History here is layered. Oral histories and local research link the cave village to Basia (and related) clans who sought refuge from the turbulence of the early nineteenth century, the Lifaqane/Mfecane period of warfare, displacement and famine and from bands said to practise raiding and, according to some accounts, cannibalism. Local chiefs organised the cliff dwellings as a defensible refuge; the site’s name, Ha Kome, comes from the founding Kome family. Over time the shelters were finished with plastered mud, small hearths and built-in sleeping platforms so they functioned as comfortable year-round homes.

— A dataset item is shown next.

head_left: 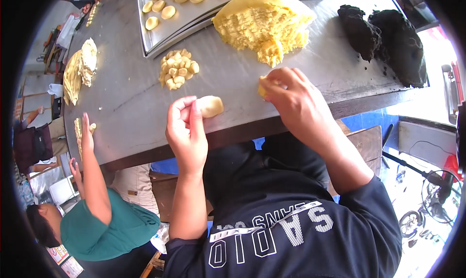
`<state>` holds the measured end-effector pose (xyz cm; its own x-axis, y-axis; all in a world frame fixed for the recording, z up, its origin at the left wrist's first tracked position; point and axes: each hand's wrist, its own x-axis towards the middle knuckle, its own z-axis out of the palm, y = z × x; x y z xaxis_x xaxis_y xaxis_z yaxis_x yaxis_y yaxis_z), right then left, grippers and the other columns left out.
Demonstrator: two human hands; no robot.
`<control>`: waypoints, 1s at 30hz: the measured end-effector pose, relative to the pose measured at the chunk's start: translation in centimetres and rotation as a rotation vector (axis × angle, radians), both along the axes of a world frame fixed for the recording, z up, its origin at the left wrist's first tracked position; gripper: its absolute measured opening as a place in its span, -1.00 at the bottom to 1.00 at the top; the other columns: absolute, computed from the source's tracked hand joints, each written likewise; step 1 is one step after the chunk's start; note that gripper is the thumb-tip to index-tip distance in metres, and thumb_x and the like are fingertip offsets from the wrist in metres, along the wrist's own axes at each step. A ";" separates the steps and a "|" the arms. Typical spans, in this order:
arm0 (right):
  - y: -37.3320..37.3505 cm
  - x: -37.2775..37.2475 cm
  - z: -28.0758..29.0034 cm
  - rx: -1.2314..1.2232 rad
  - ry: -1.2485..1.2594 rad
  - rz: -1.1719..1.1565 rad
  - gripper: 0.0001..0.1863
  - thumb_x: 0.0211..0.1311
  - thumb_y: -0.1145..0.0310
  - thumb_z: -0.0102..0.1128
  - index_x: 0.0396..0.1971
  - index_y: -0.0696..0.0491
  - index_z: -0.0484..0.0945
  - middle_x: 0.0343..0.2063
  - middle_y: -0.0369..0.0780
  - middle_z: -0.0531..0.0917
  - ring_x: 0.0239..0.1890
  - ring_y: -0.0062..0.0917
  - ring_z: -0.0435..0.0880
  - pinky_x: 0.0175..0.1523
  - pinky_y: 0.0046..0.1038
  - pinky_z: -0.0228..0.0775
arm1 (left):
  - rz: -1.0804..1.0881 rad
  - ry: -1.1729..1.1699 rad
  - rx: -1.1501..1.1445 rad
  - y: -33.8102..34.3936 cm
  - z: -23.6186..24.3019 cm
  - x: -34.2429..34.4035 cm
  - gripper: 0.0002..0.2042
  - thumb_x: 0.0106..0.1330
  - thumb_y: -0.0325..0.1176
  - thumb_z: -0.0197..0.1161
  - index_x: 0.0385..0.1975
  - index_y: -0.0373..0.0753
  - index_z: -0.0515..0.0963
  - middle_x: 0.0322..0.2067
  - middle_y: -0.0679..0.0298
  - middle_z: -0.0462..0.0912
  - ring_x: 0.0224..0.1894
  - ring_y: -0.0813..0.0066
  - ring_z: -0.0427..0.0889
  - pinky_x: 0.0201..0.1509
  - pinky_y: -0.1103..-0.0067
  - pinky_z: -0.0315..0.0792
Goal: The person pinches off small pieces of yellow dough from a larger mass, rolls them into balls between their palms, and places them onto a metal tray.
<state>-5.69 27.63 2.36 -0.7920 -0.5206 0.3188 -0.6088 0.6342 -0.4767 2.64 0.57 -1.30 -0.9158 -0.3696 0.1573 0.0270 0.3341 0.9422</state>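
Note:
Between the thumb and fingers of my left hand (188, 130) is a flattened piece of pale dough (211, 106), held just above the tabletop. My right hand (298, 96) pinches a small lump of yellow filling (262, 89), partly hidden behind the fingers. Just beyond that hand sits a large mound of yellow filling (264, 21), its near side torn and crumbly. A heap of small pale dough pieces (178, 69) lies on the metal table (131, 98), beyond my left hand.
A metal tray (148, 45) of round dough balls (168, 12) stands at the far side. Dark lumps of dough or paste (395, 45) lie at the right. On the left are a larger dough mass (80, 72) and a co-worker in a green shirt (107, 224), hands near dough strips.

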 end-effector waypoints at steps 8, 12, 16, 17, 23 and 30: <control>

Ha Kome’s importance runs beyond its photogenic appearance. It is officially recognised in Lesotho’s cultural-heritage discussions as a National Heritage Site and is frequently cited in studies of heritage and community tourism: the caves are a rare example of an inhabited historic site that still actively transmits traditional building techniques, domestic routines and clan stories to younger generations. That living quality makes Ha Kome invaluable to anthropologists and to Basotho people keen to preserve vernacular customs that are otherwise vulnerable to urban migration.
Contemporary reportage underlines both the poignancy and the pressures of life at Kome. Photo essays and features in international outlets show older residents who split their time between the caves and nearby villages, and they highlight practical challenges, limited running water, few modern amenities, and the tension between conserving an authentic way of life and improving living standards. Those same stories have helped draw responsible, small-scale tourism to the site, giving local guides and families an economic incentive to maintain the dwellings and tell their histories.
For travellers: Ha Kome sits roughly an hour’s drive from Maseru and only a short drive east of Teyateyaneng (the Berea district centre). Visits are usually brief, a guided walk and a chance to step inside a hut, meet residents and learn about construction methods and clan history. Roads can be rough and access is best in dry weather; as with all visits to living heritage sites, go respectfully, ask before photographing people or interiors, and consider hiring a local guide so your visit benefits the community.
Why visit? Ha Kome rewards anyone interested in vernacular architecture, Basotho culture or human stories of survival and adaptation. It’s not a recreated set but a place where past and present meet: the cliff face that sheltered people two centuries ago still shelters their grandchildren today, and that continuity is rare and quietly moving, exactly the kind of place a traveller remembers long after the journey.